Scientists at the National Institutes of Health were concerned about private companies that offer online genetic testing.
They evaluated responses to an online test among smokers who did or did not have a common genetic variant associated with risk for lung cancer. The results, published in a recent issue of Cancer Epidemiology, Biomarkers & Prevention, a journal of the American Association for Cancer Research, raise a new set of questions, but also allay some of the early concerns.
"Up until now we have had a clear model for genetic testing. You see a professional genetics counselor, undergo a battery of tests and that professional helps you interpret your results," said Saskia Sanderson, Ph.D., a postdoctoral fellow in the Department of Genetics and Genomic Sciences at Mount Sinai School of Medicine, who completed the study while working at the Social and Behavioral Research Branch of the National Human Genome Research Institute of the NIH.
Patients at higher risk genetically displayed short-term signs of decreased confidence that quitting smoking could reduce their risk of lung cancer, but scientists did note that all of those who took the test chose to receive at least one of several offered known smoking cessation aids.
"Genetic information is complex, and there is a risk that providing unfiltered information will result in heightened worry and misinterpretation of results," said Jamie Ostroff, Ph.D., chief of behavioral science services at Memorial Sloan-Kettering Cancer Center and an editorial board member of Cancer Epidemiology, Biomarkers & Prevention. "This pilot study found no harm in undergoing these tests and underscores the importance of conducting future research as to how to best educate smokers about gene-environment risks."

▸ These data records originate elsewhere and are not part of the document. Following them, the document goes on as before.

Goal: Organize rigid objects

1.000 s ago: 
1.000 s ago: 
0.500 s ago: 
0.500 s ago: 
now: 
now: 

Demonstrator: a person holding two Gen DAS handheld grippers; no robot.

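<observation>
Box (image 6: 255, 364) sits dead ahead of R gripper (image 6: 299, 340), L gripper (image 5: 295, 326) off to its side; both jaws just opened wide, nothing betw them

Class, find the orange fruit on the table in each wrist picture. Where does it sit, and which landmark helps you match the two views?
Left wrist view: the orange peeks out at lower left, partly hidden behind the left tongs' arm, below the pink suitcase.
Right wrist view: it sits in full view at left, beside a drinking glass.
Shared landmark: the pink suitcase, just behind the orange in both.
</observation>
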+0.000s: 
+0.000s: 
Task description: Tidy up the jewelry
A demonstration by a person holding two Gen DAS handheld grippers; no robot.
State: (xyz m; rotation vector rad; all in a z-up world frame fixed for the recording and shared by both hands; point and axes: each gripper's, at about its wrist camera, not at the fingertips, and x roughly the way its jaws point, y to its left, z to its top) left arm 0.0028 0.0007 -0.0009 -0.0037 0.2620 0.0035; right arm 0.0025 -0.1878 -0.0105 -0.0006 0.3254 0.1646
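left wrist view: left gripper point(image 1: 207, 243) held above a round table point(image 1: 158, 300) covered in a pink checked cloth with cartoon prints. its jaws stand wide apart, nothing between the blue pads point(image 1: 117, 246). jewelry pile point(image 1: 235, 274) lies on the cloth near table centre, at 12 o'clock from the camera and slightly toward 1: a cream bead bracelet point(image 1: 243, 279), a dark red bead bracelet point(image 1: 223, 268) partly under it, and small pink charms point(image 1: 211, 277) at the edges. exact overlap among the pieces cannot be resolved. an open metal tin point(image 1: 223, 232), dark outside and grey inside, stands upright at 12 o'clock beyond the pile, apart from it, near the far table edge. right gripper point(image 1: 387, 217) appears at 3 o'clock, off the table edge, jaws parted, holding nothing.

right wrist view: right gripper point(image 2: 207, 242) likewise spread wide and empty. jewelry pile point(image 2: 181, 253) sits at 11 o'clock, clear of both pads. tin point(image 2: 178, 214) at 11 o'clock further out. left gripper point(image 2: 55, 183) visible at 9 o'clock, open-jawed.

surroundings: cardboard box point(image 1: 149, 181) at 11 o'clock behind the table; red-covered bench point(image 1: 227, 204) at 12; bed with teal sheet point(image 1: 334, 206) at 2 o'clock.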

Scientists are reluctant to endorse the tests based on this one study, because the sample was limited to 44 individuals who were biologically related to people with lung cancer and who smoked. The online test assessed the presence or absence of the GSTM1 gene, the absence of which has been associated with a slightly increased lung cancer risk.
Exactly half of the smokers were missing GSTM1, thus presenting as higher risk and the other half had GSTM1 present. All the GSTM1 missing individuals correctly identified themselves as "higher risk." Of the GSTM1 present group, 55 percent accurately labeled themselves as "lower risk" while 41 percent interpreted their result as "average risk."
These patterns of accurate interpretation remained at six months, suggesting that these individuals retained the information.
Overall, the individuals taking this test found the results to be believable, trustworthy, easy to understand, relevant and important. At follow-up, no one regretted taking the test.
After taking the test, all of the smokers selected some sort of smoking cessation help with no difference between the higher risk or lower risk groups. Scientists agreed that regardless of the genetic test result, quitting smoking is the single most important step a smoker can take in preventing lung cancer and that a larger comparison study would be needed to determine if knowledge of genetic risk encourages an individual to quit smoking.